» YOUR TASK
Reproduce verbatim the lines of the material below, starting at the line with "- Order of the" and ending at the line with "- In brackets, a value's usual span", both inclusive; skip the rest.

....................

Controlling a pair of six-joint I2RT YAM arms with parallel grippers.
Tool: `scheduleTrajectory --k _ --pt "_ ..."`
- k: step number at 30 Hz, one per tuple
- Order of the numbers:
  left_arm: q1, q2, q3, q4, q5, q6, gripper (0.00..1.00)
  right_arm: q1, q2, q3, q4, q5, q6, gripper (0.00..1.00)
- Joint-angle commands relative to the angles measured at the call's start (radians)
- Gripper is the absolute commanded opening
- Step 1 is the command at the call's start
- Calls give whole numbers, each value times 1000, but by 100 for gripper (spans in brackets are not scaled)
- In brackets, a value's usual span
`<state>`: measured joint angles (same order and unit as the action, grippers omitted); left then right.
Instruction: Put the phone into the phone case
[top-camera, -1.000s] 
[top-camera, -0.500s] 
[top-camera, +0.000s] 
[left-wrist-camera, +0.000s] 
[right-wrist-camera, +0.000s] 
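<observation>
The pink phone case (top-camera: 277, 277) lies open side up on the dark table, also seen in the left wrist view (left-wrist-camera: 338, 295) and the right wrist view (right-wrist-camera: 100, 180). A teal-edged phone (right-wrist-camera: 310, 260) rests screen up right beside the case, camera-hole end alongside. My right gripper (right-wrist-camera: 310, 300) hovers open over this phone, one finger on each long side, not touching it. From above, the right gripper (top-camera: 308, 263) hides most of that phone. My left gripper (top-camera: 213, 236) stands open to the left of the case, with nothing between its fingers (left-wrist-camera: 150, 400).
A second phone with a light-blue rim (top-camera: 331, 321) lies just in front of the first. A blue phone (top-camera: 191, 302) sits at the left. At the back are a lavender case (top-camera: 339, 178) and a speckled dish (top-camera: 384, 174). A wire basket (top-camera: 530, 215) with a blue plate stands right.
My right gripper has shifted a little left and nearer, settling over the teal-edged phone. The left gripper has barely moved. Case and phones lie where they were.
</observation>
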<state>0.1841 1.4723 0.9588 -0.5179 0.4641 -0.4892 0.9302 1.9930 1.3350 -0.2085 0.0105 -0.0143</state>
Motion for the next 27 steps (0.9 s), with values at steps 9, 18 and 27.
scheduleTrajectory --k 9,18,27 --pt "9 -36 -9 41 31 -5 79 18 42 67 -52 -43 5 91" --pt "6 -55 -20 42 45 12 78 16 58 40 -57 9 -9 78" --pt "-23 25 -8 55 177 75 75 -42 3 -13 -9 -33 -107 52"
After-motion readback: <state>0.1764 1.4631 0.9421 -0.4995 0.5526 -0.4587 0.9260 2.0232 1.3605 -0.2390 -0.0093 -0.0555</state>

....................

» ANSWER TO THE PROBLEM
- Order of the numbers:
  left_arm: q1, q2, q3, q4, q5, q6, gripper (0.00..1.00)
  right_arm: q1, q2, q3, q4, q5, q6, gripper (0.00..1.00)
- Joint-angle commands relative to the angles measured at the call's start (radians)
- Gripper is the absolute commanded opening
- Step 1 is the command at the call's start
- Calls give whole numbers, each value times 1000, but by 100 for gripper (spans in brackets are not scaled)
- In brackets, a value's usual span

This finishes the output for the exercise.